Give all the data again exactly.

►

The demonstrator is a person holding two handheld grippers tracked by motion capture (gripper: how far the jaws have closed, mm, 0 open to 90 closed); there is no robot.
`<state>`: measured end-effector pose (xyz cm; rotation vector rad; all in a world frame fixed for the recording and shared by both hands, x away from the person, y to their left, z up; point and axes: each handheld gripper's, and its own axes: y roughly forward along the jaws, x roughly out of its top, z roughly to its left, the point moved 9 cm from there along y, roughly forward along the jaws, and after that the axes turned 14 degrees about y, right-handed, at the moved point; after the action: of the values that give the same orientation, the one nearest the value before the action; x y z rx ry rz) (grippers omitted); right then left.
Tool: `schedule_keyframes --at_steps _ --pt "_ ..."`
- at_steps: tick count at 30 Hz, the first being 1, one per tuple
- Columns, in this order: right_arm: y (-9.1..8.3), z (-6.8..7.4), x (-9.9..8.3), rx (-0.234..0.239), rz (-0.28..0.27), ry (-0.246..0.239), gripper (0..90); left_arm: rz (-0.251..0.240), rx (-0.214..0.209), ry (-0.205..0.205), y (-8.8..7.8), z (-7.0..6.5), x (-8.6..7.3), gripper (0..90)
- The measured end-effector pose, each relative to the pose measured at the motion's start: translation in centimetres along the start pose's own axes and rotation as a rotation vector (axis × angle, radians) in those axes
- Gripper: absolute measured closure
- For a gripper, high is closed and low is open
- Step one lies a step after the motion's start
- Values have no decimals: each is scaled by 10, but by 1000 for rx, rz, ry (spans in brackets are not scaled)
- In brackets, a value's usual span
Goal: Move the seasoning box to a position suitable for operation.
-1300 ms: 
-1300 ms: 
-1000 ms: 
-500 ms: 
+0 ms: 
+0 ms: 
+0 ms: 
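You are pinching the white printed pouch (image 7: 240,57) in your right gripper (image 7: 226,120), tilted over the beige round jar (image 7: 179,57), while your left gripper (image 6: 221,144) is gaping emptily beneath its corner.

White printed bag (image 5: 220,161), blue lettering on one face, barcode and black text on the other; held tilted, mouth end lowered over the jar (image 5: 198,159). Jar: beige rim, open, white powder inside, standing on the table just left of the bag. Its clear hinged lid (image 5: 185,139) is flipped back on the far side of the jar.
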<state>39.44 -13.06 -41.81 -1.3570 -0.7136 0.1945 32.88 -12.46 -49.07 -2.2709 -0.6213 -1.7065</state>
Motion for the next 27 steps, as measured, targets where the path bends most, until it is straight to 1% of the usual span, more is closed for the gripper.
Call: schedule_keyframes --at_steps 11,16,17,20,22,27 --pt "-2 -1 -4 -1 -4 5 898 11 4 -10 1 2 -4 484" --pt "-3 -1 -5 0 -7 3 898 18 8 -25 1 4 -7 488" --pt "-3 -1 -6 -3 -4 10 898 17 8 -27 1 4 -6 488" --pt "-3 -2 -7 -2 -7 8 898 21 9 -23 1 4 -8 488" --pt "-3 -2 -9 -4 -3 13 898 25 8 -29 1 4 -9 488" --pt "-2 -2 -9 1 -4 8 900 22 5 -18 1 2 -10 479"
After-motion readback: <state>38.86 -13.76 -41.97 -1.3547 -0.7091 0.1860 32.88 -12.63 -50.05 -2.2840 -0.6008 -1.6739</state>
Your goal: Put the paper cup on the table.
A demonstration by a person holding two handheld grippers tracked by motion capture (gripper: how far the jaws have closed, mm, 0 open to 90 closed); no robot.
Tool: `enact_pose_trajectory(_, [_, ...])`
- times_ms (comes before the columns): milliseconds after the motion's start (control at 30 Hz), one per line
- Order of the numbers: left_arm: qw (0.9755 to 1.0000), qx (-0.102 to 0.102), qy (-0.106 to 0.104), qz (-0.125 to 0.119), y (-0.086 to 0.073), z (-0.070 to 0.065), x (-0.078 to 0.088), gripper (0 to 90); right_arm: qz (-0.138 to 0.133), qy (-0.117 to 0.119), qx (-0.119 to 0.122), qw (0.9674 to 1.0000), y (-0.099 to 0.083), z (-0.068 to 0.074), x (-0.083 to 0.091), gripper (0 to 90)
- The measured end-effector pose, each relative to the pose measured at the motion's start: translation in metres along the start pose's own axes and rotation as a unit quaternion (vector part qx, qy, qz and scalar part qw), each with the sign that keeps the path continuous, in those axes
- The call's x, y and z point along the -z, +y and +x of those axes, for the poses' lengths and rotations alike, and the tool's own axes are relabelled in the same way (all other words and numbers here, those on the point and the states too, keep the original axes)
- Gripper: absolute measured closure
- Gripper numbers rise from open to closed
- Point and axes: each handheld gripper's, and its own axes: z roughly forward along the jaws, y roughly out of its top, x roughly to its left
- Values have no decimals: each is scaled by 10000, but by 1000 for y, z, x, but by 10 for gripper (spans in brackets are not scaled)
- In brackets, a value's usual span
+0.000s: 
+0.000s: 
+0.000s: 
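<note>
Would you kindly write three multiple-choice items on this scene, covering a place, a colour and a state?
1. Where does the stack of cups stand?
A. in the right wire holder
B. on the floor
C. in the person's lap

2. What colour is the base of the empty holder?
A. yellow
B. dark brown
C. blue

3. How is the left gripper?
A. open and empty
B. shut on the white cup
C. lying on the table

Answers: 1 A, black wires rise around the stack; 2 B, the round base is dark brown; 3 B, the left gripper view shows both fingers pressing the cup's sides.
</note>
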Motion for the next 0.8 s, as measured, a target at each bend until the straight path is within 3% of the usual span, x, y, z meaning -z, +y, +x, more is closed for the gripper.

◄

→ **SOLVED EXERCISE**:
The demonstrator is a person holding two handheld grippers tracked by motion capture (gripper: how far the jaws have closed, mm, 0 open to 90 closed); there is no robot.
`<state>`: measured end-effector pose (xyz cm; rotation vector rad; all in a world frame fixed for the recording and shared by both hands, x away from the person, y to their left, z up; point and axes: each handheld gripper's, and its own axes: y roughly forward along the jaws, x roughly out of its top, z roughly to its left, the point moved 9 cm from there along y, roughly forward along the jaws, and after that the axes turned 14 degrees about y, right-handed, at the moved point; after the action: of the values that give the same orientation, the one nearest the value before the action; x y z rx ry rz) (grippers omitted); right then left.
Tool: `schedule_keyframes --at_steps _ --pt "_ ..."`
- at_steps: tick count at 30 Hz, the first being 1, one per tuple
- Columns, in this order: right_arm: y (-9.1..8.3), z (-6.8..7.4), x (-9.9..8.3), rx (-0.234..0.239), rz (-0.28..0.27), ry (-0.246..0.239), gripper (0..90); left_arm: rz (-0.251..0.240), rx (-0.214..0.209), ry (-0.205..0.205), y (-8.8..7.8), z (-7.0..6.5), x (-8.6..7.3), gripper (0..90)
- The measured end-effector pose, each relative to the pose measured at the motion's start: translation in centimetres along the start pose's own axes and rotation as a rotation vector (axis × angle, radians) in those axes
- Gripper: absolute measured closure
- For a gripper, high is closed and low is open
- Step one lies a step after the motion's start
- Values have no decimals: each is scaled by 10, but by 1000 for rx, rz, ry (spans in brackets are not scaled)
- In brackets, a value's usual span
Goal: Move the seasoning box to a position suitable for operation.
-1300 ms: 
-1300 ms: 
-1000 ms: 
-500 ms: 
+0 ms: 
+0 ms: 
+0 ms: 
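You are pinching the white printed pouch (image 7: 240,57) in your right gripper (image 7: 226,120), tilted over the beige round jar (image 7: 179,57), while your left gripper (image 6: 221,144) is gaping emptily beneath its corner.

White printed bag (image 5: 220,161), blue lettering on one face, barcode and black text on the other; held tilted, mouth end lowered over the jar (image 5: 198,159). Jar: beige rim, open, white powder inside, standing on the table just left of the bag. Its clear hinged lid (image 5: 185,139) is flipped back on the far side of the jar.
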<state>39.44 -13.06 -41.81 -1.3570 -0.7136 0.1945 32.88 -12.46 -49.07 -2.2709 -0.6213 -1.7065</state>
Motion for the next 27 steps, as measured, targets where the path bends most, until it is straight to 1% of the usual span, more is closed for the gripper.
Call: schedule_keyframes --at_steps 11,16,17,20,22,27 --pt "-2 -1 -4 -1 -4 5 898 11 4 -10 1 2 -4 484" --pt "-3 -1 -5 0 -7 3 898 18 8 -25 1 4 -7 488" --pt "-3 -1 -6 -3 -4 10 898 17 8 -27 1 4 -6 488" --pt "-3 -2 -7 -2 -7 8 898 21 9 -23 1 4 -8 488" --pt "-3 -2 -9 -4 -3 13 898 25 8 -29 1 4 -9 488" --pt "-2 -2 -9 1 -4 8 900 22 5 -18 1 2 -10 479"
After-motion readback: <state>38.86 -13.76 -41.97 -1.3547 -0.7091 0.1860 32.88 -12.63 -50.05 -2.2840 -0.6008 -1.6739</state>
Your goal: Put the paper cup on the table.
A demonstration by a person holding two handheld grippers tracked by motion capture (gripper: how far the jaws have closed, mm, 0 open to 90 closed); no robot.
Tool: `enact_pose_trajectory(_, [_, ...])`
- times_ms (comes before the columns): milliseconds after the motion's start (control at 30 Hz), one per line
- Order of the numbers: left_arm: qw (0.9755 to 1.0000), qx (-0.102 to 0.102), qy (-0.106 to 0.104), qz (-0.125 to 0.119), y (-0.086 to 0.073), z (-0.070 to 0.065), x (-0.078 to 0.088), gripper (0 to 90); right_arm: qz (-0.138 to 0.133), qy (-0.117 to 0.119), qx (-0.119 to 0.122), qw (0.9674 to 1.0000), y (-0.099 to 0.083), z (-0.068 to 0.074), x (-0.083 to 0.091), gripper (0 to 90)
- The measured end-effector pose, each relative to the pose measured at the motion's start: translation in metres along the start pose's own axes and rotation as a unit quaternion (vector part qx, qy, qz and scalar part qw), each with the sign that keeps the path continuous, in those axes
- The call's x, y and z point along the -z, +y and +x of those axes, for the poses' lengths and rotations alike, and the tool's own axes are relabelled in the same way (all other words and numbers here, those on the point and the states too, keep the original axes)
- Gripper: absolute measured closure
- Gripper numbers rise from open to closed
- Point and axes: each handheld gripper's, and its own axes: z roughly forward along the jaws, y roughly out of its top, x roughly to its left
- Values have no decimals: each is scaled by 10000, but by 1000 for y, z, x, but by 10 for gripper (spans in brackets are not scaled)
- In brackets, a value's usual span
+0.000s: 
+0.000s: 
+0.000s: 
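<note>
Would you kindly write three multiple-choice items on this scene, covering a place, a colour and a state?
1. Where does the stack of cups stand?
A. in the right wire holder
B. on the floor
C. in the person's lap

2. What colour is the base of the empty holder?
A. yellow
B. dark brown
C. blue

3. How is the left gripper?
A. open and empty
B. shut on the white cup
C. lying on the table

Answers: 1 A, black wires rise around the stack; 2 B, the round base is dark brown; 3 B, the left gripper view shows both fingers pressing the cup's sides.
</note>
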Motion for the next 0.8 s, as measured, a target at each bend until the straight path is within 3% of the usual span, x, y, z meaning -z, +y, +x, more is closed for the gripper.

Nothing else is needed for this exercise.